Within the records below, find each line that holds the string "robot", then copy it.

### Records from a collection
--------------------

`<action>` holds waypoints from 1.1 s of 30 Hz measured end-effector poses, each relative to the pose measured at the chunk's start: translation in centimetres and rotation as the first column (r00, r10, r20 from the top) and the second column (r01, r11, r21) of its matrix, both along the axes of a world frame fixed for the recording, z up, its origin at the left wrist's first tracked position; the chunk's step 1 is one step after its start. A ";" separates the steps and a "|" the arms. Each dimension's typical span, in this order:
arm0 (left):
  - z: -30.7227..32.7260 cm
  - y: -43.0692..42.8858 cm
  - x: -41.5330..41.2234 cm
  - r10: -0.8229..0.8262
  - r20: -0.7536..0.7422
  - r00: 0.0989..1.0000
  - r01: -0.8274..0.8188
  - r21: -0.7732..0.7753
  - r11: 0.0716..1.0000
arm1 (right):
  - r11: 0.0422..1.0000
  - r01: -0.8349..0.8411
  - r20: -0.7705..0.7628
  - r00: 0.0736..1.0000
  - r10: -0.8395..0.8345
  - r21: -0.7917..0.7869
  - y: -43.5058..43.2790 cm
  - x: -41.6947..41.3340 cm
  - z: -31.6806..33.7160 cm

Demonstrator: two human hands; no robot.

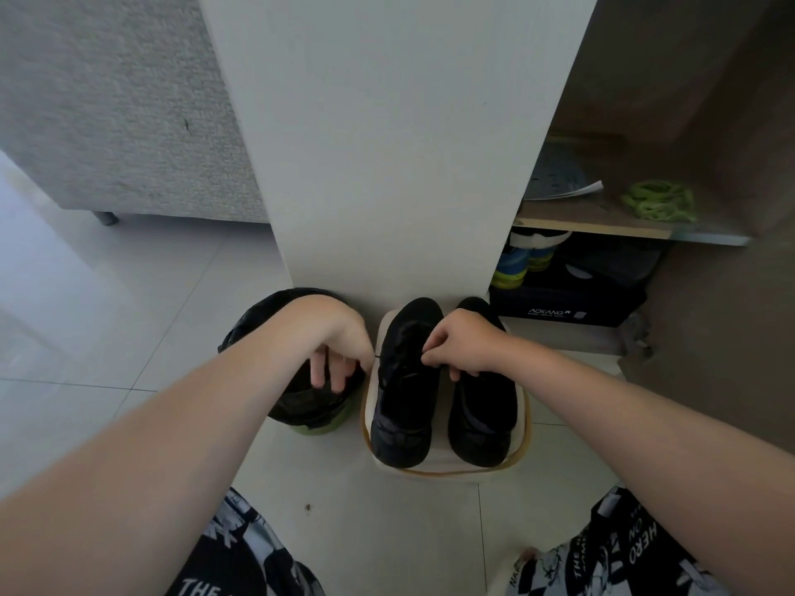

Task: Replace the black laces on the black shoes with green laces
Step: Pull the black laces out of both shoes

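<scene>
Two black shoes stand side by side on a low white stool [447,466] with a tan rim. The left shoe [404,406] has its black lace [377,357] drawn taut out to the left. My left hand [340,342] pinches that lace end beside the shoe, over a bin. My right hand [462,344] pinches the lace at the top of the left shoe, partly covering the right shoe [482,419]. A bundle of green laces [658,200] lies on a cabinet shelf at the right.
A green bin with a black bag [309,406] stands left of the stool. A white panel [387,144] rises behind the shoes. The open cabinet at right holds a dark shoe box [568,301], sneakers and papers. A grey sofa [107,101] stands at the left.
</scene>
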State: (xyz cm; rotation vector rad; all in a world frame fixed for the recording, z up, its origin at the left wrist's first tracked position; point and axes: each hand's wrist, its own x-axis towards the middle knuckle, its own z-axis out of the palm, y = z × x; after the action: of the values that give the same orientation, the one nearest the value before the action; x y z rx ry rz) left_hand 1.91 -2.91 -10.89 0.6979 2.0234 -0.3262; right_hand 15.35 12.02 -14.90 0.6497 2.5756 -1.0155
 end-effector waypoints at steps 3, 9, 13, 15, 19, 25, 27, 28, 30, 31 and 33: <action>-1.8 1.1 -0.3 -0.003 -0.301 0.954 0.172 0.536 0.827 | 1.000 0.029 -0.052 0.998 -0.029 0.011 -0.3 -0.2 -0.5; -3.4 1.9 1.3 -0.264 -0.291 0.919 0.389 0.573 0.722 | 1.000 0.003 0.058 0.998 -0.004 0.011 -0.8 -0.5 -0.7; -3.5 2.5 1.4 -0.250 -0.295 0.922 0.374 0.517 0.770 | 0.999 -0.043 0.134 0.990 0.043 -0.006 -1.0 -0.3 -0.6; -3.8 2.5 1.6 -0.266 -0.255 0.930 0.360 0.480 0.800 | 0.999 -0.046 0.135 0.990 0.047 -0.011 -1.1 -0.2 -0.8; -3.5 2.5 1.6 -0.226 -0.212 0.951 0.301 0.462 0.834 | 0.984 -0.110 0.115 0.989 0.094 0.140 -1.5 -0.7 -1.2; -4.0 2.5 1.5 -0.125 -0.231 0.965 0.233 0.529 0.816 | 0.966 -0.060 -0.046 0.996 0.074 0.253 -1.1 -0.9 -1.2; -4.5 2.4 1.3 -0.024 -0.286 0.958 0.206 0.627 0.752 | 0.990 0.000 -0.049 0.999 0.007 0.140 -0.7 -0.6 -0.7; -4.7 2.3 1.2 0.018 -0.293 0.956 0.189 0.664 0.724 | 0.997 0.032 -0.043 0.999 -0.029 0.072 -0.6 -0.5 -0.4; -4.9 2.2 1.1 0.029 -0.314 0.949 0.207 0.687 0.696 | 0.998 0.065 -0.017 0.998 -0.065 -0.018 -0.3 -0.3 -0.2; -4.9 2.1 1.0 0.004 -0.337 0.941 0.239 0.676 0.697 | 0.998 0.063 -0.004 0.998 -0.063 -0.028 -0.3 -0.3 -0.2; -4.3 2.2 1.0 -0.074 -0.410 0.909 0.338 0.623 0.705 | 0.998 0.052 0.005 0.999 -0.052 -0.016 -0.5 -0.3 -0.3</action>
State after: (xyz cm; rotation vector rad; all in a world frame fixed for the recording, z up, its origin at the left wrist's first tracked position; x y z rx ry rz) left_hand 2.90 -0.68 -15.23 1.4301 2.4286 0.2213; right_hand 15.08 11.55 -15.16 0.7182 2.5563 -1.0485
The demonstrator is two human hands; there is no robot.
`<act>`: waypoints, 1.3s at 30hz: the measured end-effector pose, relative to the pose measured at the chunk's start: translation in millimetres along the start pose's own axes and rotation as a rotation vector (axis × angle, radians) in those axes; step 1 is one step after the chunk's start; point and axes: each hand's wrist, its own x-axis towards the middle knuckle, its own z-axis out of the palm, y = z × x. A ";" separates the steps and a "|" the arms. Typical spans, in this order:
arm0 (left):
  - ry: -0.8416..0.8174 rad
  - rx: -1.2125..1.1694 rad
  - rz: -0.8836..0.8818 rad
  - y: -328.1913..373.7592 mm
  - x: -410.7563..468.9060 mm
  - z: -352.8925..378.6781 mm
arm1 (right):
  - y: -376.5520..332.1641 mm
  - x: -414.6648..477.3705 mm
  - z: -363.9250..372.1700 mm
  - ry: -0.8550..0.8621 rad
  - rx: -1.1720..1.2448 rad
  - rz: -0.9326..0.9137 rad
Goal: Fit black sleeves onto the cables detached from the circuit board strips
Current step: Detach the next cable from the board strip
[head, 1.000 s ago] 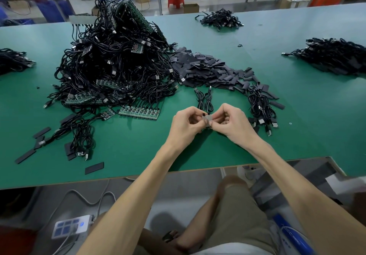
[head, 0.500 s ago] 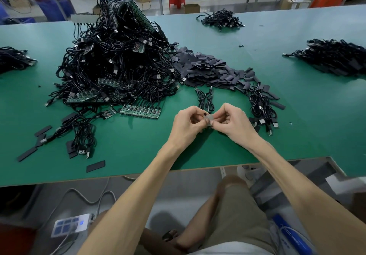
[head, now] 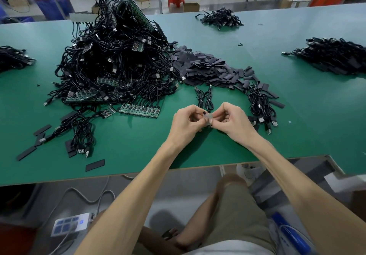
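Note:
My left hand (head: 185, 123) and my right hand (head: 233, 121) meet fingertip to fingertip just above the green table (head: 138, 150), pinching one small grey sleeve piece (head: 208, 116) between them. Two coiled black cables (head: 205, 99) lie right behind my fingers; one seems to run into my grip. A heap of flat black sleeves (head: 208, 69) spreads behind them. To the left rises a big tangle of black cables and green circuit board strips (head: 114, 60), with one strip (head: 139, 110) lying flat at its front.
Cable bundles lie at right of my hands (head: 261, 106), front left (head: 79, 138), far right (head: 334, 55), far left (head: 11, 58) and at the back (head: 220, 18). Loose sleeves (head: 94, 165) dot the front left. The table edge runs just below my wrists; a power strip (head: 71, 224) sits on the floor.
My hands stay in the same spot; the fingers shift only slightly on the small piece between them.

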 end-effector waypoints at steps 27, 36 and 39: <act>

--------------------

### Output for this task
Demonstrator: two human hands; no robot.
The demonstrator is two human hands; there is no robot.

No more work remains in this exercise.